What is expected:
Please set down the entire listing exactly.

Data provided:
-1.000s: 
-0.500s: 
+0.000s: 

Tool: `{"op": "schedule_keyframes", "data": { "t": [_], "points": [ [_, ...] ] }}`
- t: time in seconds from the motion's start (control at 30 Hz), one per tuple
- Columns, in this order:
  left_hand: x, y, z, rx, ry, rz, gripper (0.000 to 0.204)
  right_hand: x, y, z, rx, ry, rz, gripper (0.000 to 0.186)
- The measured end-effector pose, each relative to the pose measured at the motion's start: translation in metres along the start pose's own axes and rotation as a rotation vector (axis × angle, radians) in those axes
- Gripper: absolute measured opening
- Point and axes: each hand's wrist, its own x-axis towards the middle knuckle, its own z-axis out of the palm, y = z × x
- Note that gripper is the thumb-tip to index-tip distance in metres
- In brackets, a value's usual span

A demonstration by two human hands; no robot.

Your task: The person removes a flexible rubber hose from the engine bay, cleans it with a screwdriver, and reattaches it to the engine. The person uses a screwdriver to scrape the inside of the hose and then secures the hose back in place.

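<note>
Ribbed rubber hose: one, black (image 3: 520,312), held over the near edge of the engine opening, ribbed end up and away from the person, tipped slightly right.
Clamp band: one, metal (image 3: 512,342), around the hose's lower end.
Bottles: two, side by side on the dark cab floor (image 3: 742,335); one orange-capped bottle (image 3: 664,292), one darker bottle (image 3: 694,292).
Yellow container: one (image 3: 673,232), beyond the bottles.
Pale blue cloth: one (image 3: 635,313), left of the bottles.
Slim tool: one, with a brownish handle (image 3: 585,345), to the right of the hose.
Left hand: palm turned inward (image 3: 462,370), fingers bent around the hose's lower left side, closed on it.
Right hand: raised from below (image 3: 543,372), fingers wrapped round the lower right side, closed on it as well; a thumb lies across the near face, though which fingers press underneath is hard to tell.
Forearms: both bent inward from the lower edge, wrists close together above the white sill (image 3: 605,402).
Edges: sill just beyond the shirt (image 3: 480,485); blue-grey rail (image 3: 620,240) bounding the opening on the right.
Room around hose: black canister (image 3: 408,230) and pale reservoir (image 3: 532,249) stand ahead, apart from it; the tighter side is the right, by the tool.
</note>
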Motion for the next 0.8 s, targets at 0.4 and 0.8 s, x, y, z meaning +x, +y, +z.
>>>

Response area:
-1.000s: 
-0.500s: 
+0.000s: 

Tool: `{"op": "schedule_keyframes", "data": { "t": [_], "points": [ [_, ...] ] }}`
- t: time in seconds from the motion's start (control at 30 Hz), one per tuple
- Columns, in this order:
  left_hand: x, y, z, rx, ry, rz, gripper (0.000 to 0.204)
  right_hand: x, y, z, rx, ry, rz, gripper (0.000 to 0.186)
- The measured end-effector pose, each relative to the pose measured at the motion's start: translation in metres along the start pose's own axes and rotation as a rotation vector (axis × angle, radians) in those axes
- Gripper: absolute measured opening
- Point and axes: each hand's wrist, its own x-axis towards the middle knuckle, its own z-axis out of the palm, y = z × x
- Note that gripper is the thumb-tip to index-tip distance in metres
- In brackets, a value's usual span

A demonstration by two human hands; no robot.

Your task: The person removes a flexible rubber hose from the engine bay, cleans it with a screwdriver, and reattaches it to the engine. The person uses a screwdriver to scrape the inside of the hose and then secures the hose back in place.

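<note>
Ribbed rubber hose: one, black (image 3: 520,312), held over the near edge of the engine opening, ribbed end up and away from the person, tipped slightly right.
Clamp band: one, metal (image 3: 512,342), around the hose's lower end.
Bottles: two, side by side on the dark cab floor (image 3: 742,335); one orange-capped bottle (image 3: 664,292), one darker bottle (image 3: 694,292).
Yellow container: one (image 3: 673,232), beyond the bottles.
Pale blue cloth: one (image 3: 635,313), left of the bottles.
Slim tool: one, with a brownish handle (image 3: 585,345), to the right of the hose.
Left hand: palm turned inward (image 3: 462,370), fingers bent around the hose's lower left side, closed on it.
Right hand: raised from below (image 3: 543,372), fingers wrapped round the lower right side, closed on it as well; a thumb lies across the near face, though which fingers press underneath is hard to tell.
Forearms: both bent inward from the lower edge, wrists close together above the white sill (image 3: 605,402).
Edges: sill just beyond the shirt (image 3: 480,485); blue-grey rail (image 3: 620,240) bounding the opening on the right.
Room around hose: black canister (image 3: 408,230) and pale reservoir (image 3: 532,249) stand ahead, apart from it; the tighter side is the right, by the tool.
</note>
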Motion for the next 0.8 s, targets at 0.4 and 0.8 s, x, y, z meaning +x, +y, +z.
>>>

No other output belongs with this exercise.